Borderline Personality and Mental Health and BDSM: Is there a Connection? PART I

By 2019-09-04Uncategorized

It’s a reasonable question: Does BDSM attack those with mental health issues?

That’s not an easy question to answer. Given the number of people who’ve suffered some form of mental health problem, BDSM is guaranteed to have its fair share of those with issues. But does it actually attract people?

I’ll skip to the good stuff…

I’ve been asked about mental health and BDSM a number of times and I’ve read the tweets from those I follow.

We’ve all dealt with mental health matters. But the one area these tweets, emails and DMs have all shared is the concern that our lifestyle attracts those when associative disorders (narcissistic, sociopathic, psychopathic) and those with Borderline Personality Disorder.
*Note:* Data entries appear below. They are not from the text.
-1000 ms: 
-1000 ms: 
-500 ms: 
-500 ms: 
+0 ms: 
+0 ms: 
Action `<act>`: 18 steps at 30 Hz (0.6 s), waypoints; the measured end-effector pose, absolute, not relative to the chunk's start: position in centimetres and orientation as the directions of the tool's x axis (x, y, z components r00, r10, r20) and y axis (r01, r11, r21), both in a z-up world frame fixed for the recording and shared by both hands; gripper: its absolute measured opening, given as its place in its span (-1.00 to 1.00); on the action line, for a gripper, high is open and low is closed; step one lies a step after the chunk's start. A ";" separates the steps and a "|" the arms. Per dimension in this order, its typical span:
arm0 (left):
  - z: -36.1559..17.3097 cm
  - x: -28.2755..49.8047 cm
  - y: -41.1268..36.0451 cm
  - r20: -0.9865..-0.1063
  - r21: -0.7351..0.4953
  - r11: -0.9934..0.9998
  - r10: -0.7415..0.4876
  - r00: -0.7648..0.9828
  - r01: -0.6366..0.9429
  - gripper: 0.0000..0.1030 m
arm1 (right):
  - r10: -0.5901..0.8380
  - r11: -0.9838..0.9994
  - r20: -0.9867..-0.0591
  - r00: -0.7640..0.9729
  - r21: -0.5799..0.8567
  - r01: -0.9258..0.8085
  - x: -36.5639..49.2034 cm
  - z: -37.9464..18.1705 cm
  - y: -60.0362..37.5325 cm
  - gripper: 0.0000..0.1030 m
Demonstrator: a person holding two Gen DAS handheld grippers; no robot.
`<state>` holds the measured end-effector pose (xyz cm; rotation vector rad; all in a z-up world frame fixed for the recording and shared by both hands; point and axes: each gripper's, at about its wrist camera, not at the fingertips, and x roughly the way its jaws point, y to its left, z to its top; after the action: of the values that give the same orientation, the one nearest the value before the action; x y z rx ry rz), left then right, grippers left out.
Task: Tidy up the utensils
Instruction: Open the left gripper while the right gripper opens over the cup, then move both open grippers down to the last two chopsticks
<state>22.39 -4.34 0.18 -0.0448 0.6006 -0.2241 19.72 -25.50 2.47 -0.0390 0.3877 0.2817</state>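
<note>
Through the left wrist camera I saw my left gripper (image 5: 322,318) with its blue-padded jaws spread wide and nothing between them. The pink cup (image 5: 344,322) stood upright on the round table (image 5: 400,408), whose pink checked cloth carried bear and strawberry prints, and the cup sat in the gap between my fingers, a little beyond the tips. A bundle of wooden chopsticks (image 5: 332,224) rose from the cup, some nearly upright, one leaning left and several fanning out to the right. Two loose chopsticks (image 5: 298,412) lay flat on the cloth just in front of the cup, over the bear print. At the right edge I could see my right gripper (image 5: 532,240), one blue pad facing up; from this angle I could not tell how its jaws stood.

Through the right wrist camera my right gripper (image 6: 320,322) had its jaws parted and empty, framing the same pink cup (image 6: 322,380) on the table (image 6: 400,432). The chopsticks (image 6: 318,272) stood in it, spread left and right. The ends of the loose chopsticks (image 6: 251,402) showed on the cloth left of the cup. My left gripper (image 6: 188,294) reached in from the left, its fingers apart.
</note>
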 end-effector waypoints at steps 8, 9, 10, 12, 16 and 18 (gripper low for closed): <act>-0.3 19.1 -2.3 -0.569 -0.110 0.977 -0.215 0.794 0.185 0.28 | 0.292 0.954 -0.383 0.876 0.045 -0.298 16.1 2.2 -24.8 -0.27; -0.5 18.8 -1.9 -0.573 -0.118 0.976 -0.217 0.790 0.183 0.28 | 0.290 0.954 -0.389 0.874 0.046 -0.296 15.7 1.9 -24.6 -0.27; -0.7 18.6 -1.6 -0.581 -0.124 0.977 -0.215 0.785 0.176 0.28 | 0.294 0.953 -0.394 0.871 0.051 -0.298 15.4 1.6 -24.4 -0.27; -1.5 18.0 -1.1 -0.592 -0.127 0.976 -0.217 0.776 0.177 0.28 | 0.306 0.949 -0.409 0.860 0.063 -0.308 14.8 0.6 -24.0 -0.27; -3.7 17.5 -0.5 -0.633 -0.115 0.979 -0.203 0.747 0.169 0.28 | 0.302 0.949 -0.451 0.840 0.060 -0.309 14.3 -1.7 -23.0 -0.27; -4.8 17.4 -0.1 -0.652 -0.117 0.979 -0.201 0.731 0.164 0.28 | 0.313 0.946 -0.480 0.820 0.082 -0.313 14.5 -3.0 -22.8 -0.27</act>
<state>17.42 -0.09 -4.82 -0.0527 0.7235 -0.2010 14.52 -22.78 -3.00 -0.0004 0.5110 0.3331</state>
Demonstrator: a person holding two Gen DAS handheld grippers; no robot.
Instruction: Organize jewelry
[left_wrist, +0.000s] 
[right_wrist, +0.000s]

I’ve addressed narcissism, sociopathology/psychopathology in different posts, so I’ll address BPD here. CAVEAT: I am NOT a therapist or even remotely associated with mental health services; I simply do research on the topic.

 

Borderline Personality Disorder, By the Book

The DSM-V asserts that a person must fall into certain criteria to be diagnosed with Borderline Personality Disorder. Those are:

There must be “a pervasive pattern of instability in interpersonal relationships, self-image, and emotion, as well as marked impulsivity beginning by early adulthood and present in a variety of contexts, as indicated by five (or more) of the following:

  • Frantic efforts to avoid real or imagined abandonment
  • A pattern of unstable and intense interpersonal relationships characterized by extremes between idealization and devaluation (also known as “splitting”)
  • Identity disturbance: Markedly or persistently unstable self-image or sense of self
  • Impulsive behavior in at least two areas that are potentially self-damaging (e.g., spending, sex, substance abuse, reckless driving, binge eating)
  • Recurrent suicidal behavior, gestures, or threats, or self-harming behavior
  • Emotional instability in reaction to day-to-day events (e.g., intense episodic sadness, irritability, or anxiety usually lasting a few hours and only rarely more than a few days)
  • Chronic feelings of emptiness
  • Inappropriate, intense anger or difficulty controlling anger (e.g., frequent displays of temper, constant anger, recurrent physical fights)
  • Transient, stress-related paranoid ideation or severe dissociative symptoms

These criteria guide the professionals to their decisions.

 

BPD and BDSM

There are obvious parallels between BDSM aficionados and those with BPD. Most articles and research I’ve read discuss what to do if subs/bottoms are diagnosed Borderline Personality Disorder. I’ve not run across anything beyond opinion that discusses Dominants/tops.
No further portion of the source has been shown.